Tiba-tiba pemuda itu menjerit. Nenek terkejut dan gemetar mendengar pemuda itu kembali ke arahnya sambil memanggil-manggil. “Nek! Nek.” Langkah nenek terhenti. Pemuda itu mengulurkan tangannya memeberikan permen. “Sebagai tanda terimakasih, gue punya permen buat nenek. Ambil!” lalu pemuda itu berlari gembira menuju pabrik gula. 
Beberapa menit berselang pemuda bertato itu sudah masuk ke dalam pabrik gula dengan petantang-petenteng tanpa permisi menerobos segerombolan orang. Dari baris paling belakang sampai ke depan ia seradak-seruduk masuk laksana jagoan paling wahid. Lalu berteriak-teriak, “Hoi lu orang lagi nyari ketua! Nih gue ketua kalian!”
Sesampainya di depan, buk, bak, bik, buk, bak, bek, bok. Wajah si pemuda itu bonyok
Tak jauh dari pabrik nenek sedang berjalan santai sambil mengemut permen yang manis. Semuanya terasa sangat manis. Sampai hati nenek pun manis itu terasa melekat kental. Benar-benar menikmatinya.

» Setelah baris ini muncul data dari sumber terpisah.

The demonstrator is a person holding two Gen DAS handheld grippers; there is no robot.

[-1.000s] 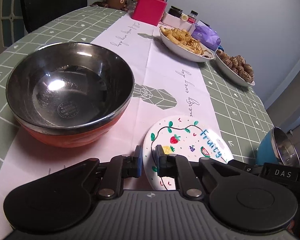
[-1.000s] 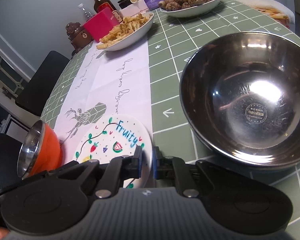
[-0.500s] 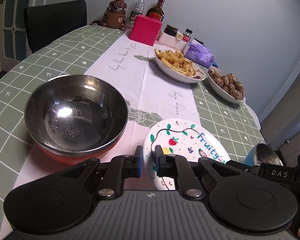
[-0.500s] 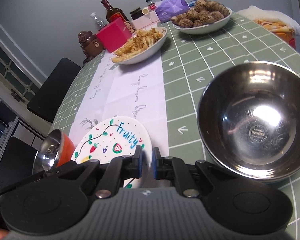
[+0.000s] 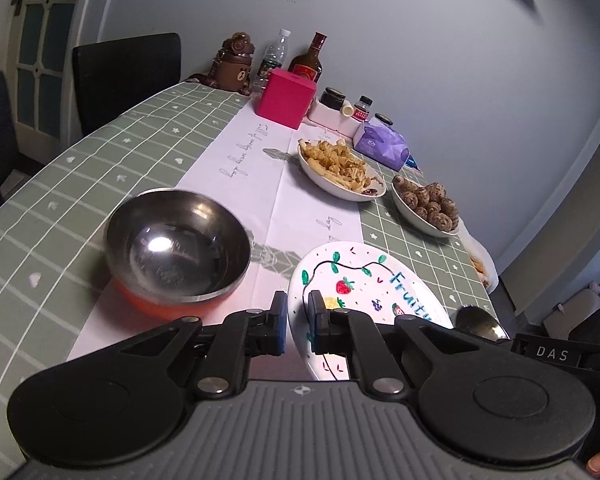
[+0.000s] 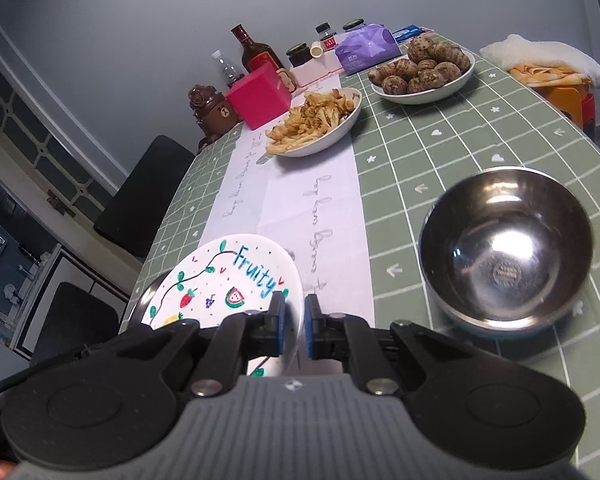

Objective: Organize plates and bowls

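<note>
The Fruity plate (image 5: 364,292) hangs above the table (image 5: 112,168) near its close edge, its rim pinched on opposite sides by the left gripper (image 5: 298,320) and right gripper (image 6: 293,326). Orange-based steel bowl (image 5: 178,248) sits just left, blue-based bowl (image 6: 506,248) right.

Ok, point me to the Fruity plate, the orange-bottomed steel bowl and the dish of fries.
Fruity plate (image 6: 220,280), right wrist view, painted centre.
Orange-bottomed steel bowl (image 5: 178,242), left wrist view, shiny inside.
Dish of fries (image 5: 340,164), left wrist view, on the fries.

The runner's middle lies bare — a clear lane between the orange bowl (image 5: 178,240) and blue bowl (image 6: 506,248); food dishes (image 5: 340,170) and bottles (image 5: 306,62) crowd the table's far end.
</note>
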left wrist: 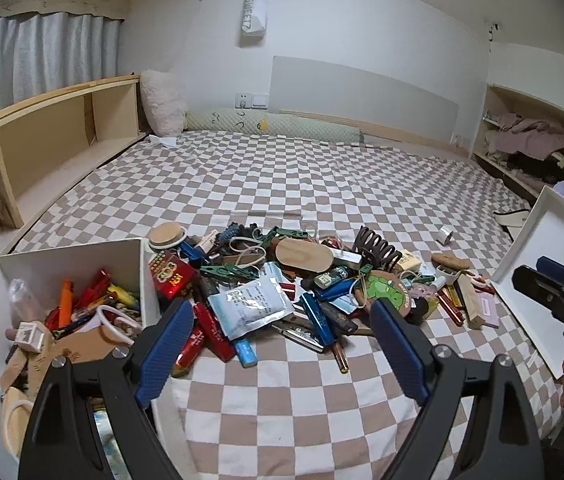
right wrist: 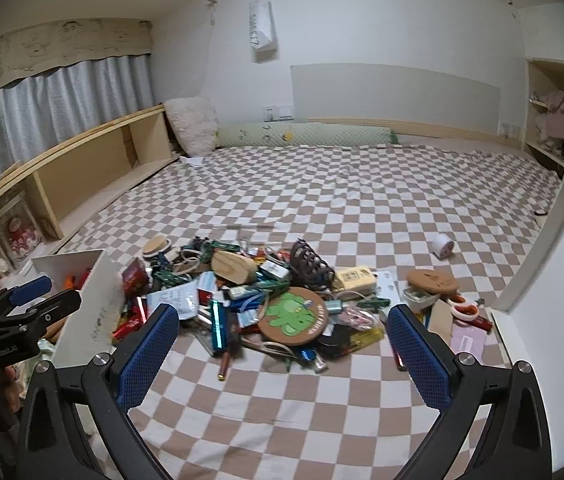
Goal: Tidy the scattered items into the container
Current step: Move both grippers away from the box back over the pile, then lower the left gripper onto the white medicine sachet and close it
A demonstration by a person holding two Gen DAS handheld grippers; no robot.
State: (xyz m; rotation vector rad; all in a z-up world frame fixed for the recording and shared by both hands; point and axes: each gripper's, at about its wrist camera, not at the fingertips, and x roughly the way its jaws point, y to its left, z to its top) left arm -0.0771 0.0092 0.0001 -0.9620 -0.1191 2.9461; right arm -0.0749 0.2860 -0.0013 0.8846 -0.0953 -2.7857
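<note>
A heap of small items lies on the checkered bedspread: pens, clips, a white sachet, a round green coaster, a wooden oval block. A white container at the left holds several items. My left gripper stands open just short of the heap, nothing between its blue pads. My right gripper is open too, near the coaster, and empty. Each gripper shows at the edge of the other's view.
A second white tray stands tilted at the right. A small white roll lies apart on the bed. Wooden shelving runs along the left, a long pillow at the headboard, and a shelf with clothes at the right.
</note>
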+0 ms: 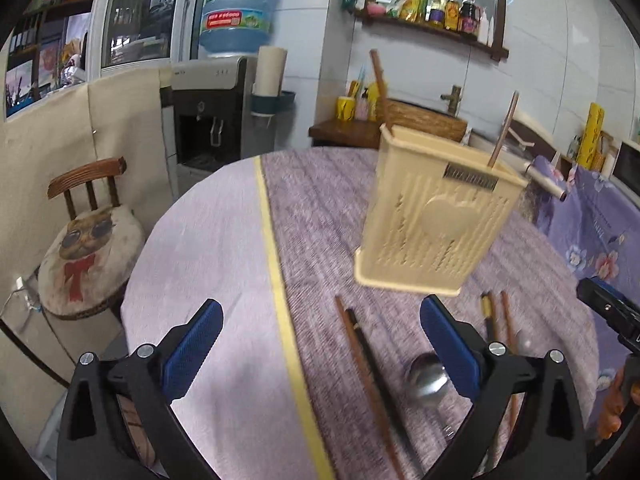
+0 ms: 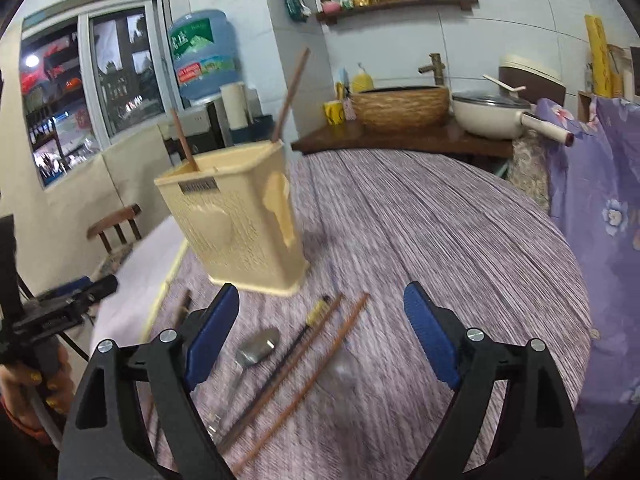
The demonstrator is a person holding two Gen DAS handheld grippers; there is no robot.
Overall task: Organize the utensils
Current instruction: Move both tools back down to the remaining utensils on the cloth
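Note:
A cream plastic utensil holder [image 1: 436, 216] stands on the round table; it also shows in the right wrist view [image 2: 236, 220]. Brown chopsticks [image 2: 290, 96] stick up out of it. In front of it lie loose chopsticks [image 1: 368, 364] [image 2: 304, 368] and a metal spoon [image 1: 428, 376] [image 2: 258, 346]. My left gripper [image 1: 320, 344] is open and empty, above the table near the spoon. My right gripper [image 2: 320, 340] is open and empty, above the loose chopsticks. The right gripper also shows at the edge of the left wrist view [image 1: 608, 304], and the left gripper in the right wrist view [image 2: 76, 296].
The table [image 2: 440, 240] has a purple cloth with a yellow stripe [image 1: 276, 280]. A chair with a cat cushion [image 1: 88, 248] stands at the left. A water dispenser [image 1: 216, 120], a woven basket [image 2: 400, 106] and a pot [image 2: 492, 114] sit behind the table.

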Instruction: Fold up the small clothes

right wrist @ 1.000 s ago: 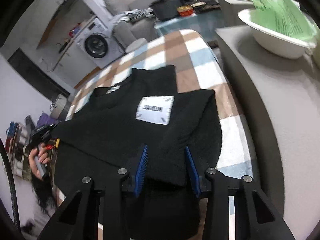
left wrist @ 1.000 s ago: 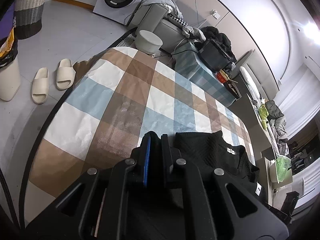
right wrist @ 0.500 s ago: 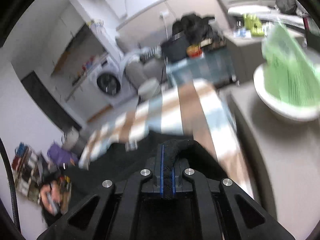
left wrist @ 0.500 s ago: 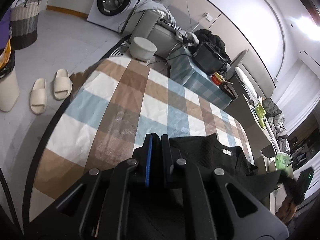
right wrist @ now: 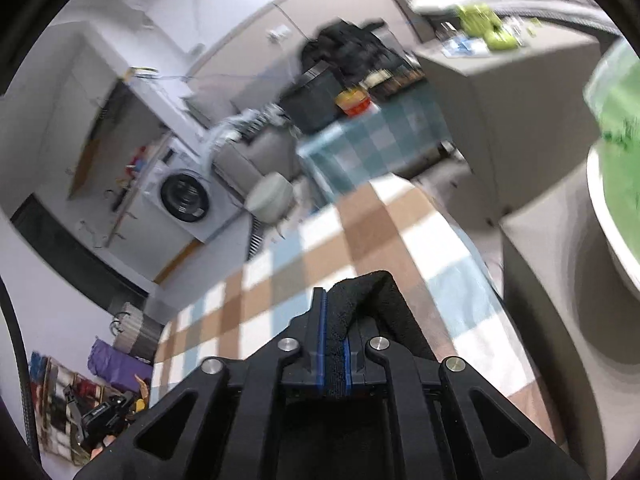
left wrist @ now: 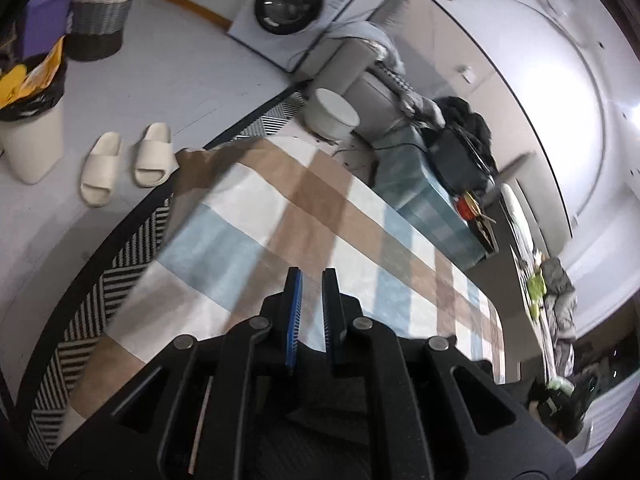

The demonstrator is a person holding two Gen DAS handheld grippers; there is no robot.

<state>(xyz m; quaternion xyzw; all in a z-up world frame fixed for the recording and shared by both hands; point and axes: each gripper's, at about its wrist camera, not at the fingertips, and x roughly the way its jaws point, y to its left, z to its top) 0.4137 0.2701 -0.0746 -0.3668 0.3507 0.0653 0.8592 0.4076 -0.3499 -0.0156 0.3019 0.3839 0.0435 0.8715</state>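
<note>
The black garment (right wrist: 372, 292) is pinched in the right hand-held gripper (right wrist: 335, 320): a thick fold of it sits between the blue pads and bulges out over the right finger, raised above the near end of the table (right wrist: 360, 224). The rest of the garment drops behind the gripper body and is cut off from sight.

The table wears a cloth checked in brown, white and pale blue, and its far half lies bare. It stands on a black-and-white striped rug (left wrist: 120, 292). On the pale floor to the left are a pair of cream slippers (left wrist: 124, 164), a cream bin (left wrist: 32, 132) with a black liner and a woven basket (left wrist: 100, 12). A washing machine (left wrist: 288, 4) stands against the far wall, with a round white stool (left wrist: 334, 114) and a grey sofa (left wrist: 360, 64) nearer. To the right, just beside the table, a grey cabinet (right wrist: 540, 248) carries a white basin (right wrist: 612, 232) holding something green and too blurred to name.

The left hand-held gripper (left wrist: 311, 280) is drawn in narrow, with only a slit between its pads, and the tablecloth shows through that slit. Dark fabric shows under its body, but I cannot tell whether any is caught further back. The right wrist view is smeared, so small things on the far shelves are unreadable.
</note>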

Sebelum sesaat sang nenek melewati gang sempit ini menuju ke pasar, terdengar olehnya suara gaduh di dalam pabrik gula. Ada segerombolan orang yang sedang mencari musuhnya. Mereka sedang menguasai pabrik itu dan menahan beberapa preman yang ada di sekitar pabrik. “Siapa ketua kalian? Siapa yang paling jago disini, hah? Ayo jawab?” salah satu pemuda hitam dan sangar bertanya pada preman-preman yang sudah mereka gebukin dan disandera dalam ruangan tertutup. Lantaran belum puas belum mendapat jawaban siapa ketua musuh mereka, pemuda hitam itu semakin pitam.